The sheer cost of building the network alongside CCS deployment could reach trillions of dollars, especially given the special requirements to make CO2 pipelines safe, Zegart said.

CO2 is highly corrosive, particularly if contaminated by water, requiring robust pipeline structures to contain it and careful monitoring of gas purity.

To transport it, the carbon is compressed into a liquid state and then pumped through pipelines under high pressure. And the tubing is much wider in diameter than typical gas pipelines, with compressors needed all along the system to keep the CO2 in a liquid state.

CO2 behaves differently from natural gas in a pipeline, making a rupture particularly dangerous, according to a report on CCS and pipelines from the Center for International Environmental Law, or CIEL, which was cited in the CIC report on the Satartia incident.

“Because of the intense pressures involved, explosive decompression of a CO2 pipeline releases more gas, more quickly, than an equivalent explosion in a gas pipeline,” said the CIEL report. “Even a modest rupture can spread freezing CO2 over a wide area within seconds.”

CCS supporters say pipeline operators have decades of experience safely managing CO2 networks through enhanced oil recovery, or EOR, operations, whereby producers inject CO2 into aging oil wells to create pressure to push more crude to the surface, while leaving the CO2 sequestered underground.

New Mexico producers in the Permian Basin have been managing those systems for decades, operating hundreds of miles of local CO2 pipelines, said Bob Balch, director of the Petroleum Recovery Research Center at the New Mexico Institute for Mining and Technology in Socorro.

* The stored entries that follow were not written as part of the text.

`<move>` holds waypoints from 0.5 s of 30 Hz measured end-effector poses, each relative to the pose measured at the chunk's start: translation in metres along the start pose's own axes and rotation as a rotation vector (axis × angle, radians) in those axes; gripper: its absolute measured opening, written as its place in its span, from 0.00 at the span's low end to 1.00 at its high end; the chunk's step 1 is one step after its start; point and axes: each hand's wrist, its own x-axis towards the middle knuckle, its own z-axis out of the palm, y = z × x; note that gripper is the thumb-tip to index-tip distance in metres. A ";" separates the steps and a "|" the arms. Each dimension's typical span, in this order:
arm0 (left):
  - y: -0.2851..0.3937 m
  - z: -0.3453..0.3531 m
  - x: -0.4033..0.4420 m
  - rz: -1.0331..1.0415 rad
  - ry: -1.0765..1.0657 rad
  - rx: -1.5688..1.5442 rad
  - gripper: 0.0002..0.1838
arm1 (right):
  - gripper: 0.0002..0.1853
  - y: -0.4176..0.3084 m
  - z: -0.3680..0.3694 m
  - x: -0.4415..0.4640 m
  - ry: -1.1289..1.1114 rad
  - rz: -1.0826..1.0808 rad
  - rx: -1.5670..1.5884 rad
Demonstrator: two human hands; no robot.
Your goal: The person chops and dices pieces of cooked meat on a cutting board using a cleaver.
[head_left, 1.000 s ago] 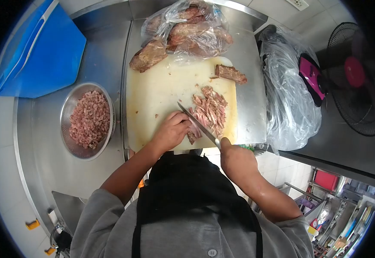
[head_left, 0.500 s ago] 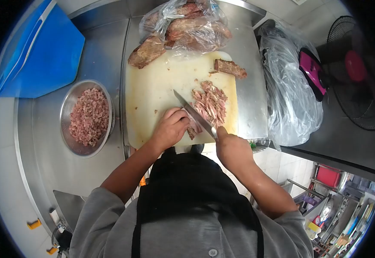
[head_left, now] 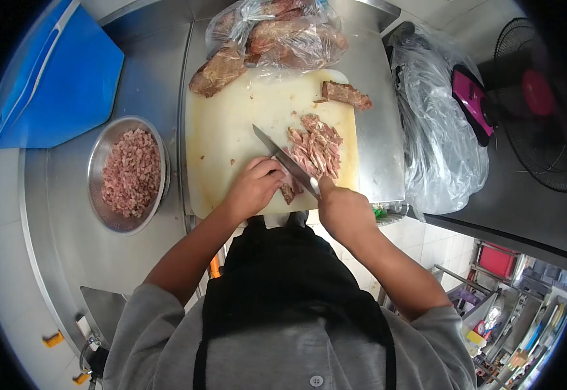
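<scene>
My right hand (head_left: 344, 212) is closed around the handle of a kitchen knife (head_left: 282, 155), whose blade points up and to the left across the board. With bent fingers, my left hand (head_left: 252, 186) presses a piece of cooked meat (head_left: 288, 193) at the near edge of the cutting board (head_left: 215, 133); the fingertips sit close beside the blade and partly hide the meat. Just right of the blade lies a pile of sliced meat strips (head_left: 316, 146). A larger meat chunk (head_left: 346, 95) rests at the board's far right corner.
Large meat pieces in a clear plastic bag (head_left: 283, 42) lie behind the board, with another chunk (head_left: 218, 71) beside them. On the left stand a metal colander (head_left: 161, 188) of diced meat and a blue container (head_left: 79, 84). Plastic bags (head_left: 436, 143) and a fan (head_left: 537, 97) are right.
My right hand has pushed the knife slightly forward and to the left. My left hand stays on the meat. The whole view has shifted a little.
</scene>
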 end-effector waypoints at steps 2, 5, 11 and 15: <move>-0.001 0.003 -0.002 0.002 0.013 0.005 0.13 | 0.09 -0.001 -0.011 -0.019 -0.030 0.040 -0.017; -0.002 0.006 0.000 -0.001 0.022 -0.005 0.13 | 0.07 0.002 -0.011 -0.032 -0.076 0.053 -0.045; -0.004 0.006 0.001 0.002 0.054 -0.025 0.12 | 0.06 0.002 0.034 0.000 0.070 0.019 0.022; -0.003 0.008 -0.003 0.041 0.058 0.011 0.11 | 0.07 0.002 0.026 0.002 0.028 0.010 0.042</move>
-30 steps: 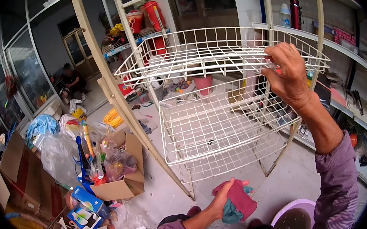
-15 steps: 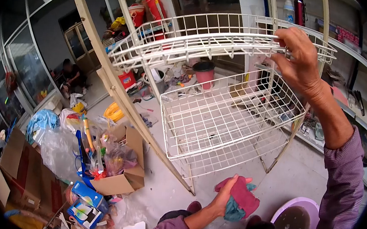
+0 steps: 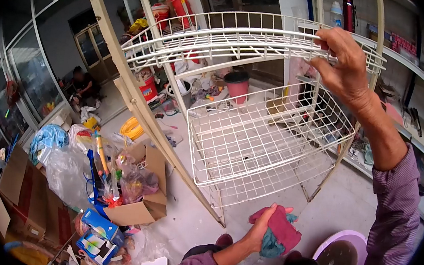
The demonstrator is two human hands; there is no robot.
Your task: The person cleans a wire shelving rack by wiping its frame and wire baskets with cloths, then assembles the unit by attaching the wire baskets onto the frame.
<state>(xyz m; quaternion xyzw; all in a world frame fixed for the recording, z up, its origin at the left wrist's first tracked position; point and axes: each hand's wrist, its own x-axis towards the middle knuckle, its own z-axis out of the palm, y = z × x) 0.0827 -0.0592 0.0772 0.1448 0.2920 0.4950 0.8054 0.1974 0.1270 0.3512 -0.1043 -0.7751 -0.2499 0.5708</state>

Notwithstanding the Satartia incident, very few accidents have occurred over the years, he added.

“We understand carbon transport well, because we’ve been doing it for decades,” Balch told the Journal. “If there were any major risks with the pipelines, we’d know it already.”

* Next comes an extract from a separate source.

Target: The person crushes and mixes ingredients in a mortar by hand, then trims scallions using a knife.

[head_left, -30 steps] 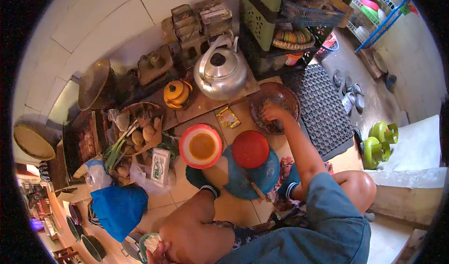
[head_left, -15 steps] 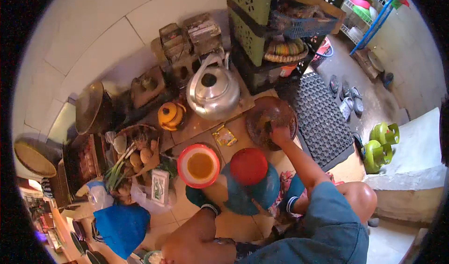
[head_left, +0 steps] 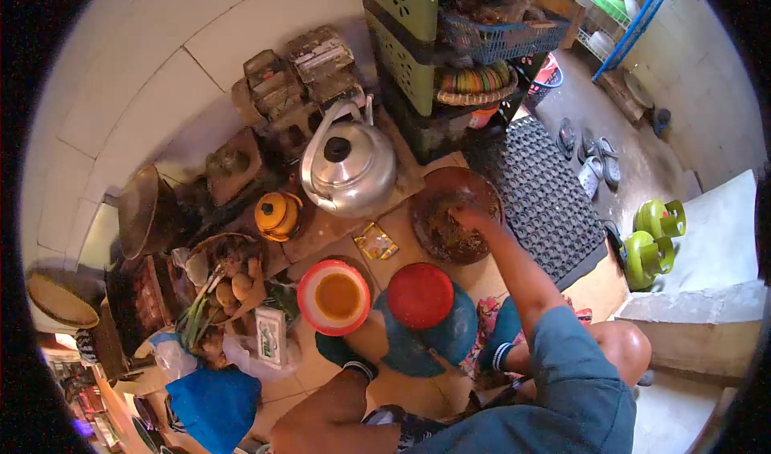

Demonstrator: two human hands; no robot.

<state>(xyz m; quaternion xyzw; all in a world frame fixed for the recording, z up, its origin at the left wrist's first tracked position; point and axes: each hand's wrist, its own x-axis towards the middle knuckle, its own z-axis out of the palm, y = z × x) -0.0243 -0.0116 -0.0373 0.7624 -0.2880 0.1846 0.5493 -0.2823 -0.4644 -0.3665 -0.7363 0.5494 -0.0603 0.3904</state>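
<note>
My right hand [head_left: 474, 216] reaches into a wide, dark brown bowl [head_left: 491, 190] that looks like a stone mortar. Its fingers are bent and drawn together; what they hold, if anything, is too small to make out. A dark, crumbly paste [head_left: 450, 233] lies in the bowl under the hand. To the left of the bowl is a small yellow packet [head_left: 376, 242]. Nearer to me, a red round lid or plate [head_left: 420, 296] rests on a blue-green basin [head_left: 462, 321]. Beside it stands a red-rimmed bowl [head_left: 360, 276] with brown liquid. My left hand is out of view.
A large metal kettle [head_left: 350, 173] and a yellow lidded pot [head_left: 278, 216] stand behind. At left are a basket of vegetables [head_left: 229, 289], a white packet [head_left: 271, 337] and a blue cloth or bag [head_left: 215, 410]. Black mat [head_left: 550, 197] and green gas cylinders [head_left: 649, 261] are at right.
My right hand has shifted within the brown bowl, showing more of the dark paste. The camera view has turned slightly, so the kettle and pots sit further left.
</note>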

Still, industry and government officials will need substantial buy-in from local communities before building new CO2 pipeline networks, Zegart said. And local officials will need to review and possibly upgrade monitoring and safety regulations.

“No one is really talking about the CCS pipeline issues, but transporting the CO2 is really the fly in the ointment,” Zegart said. “It requires a huge network that’s much more expensive to build than other pipelines, and it will go through many highly populated areas across the country. Getting public buy-in may be the biggest problem.”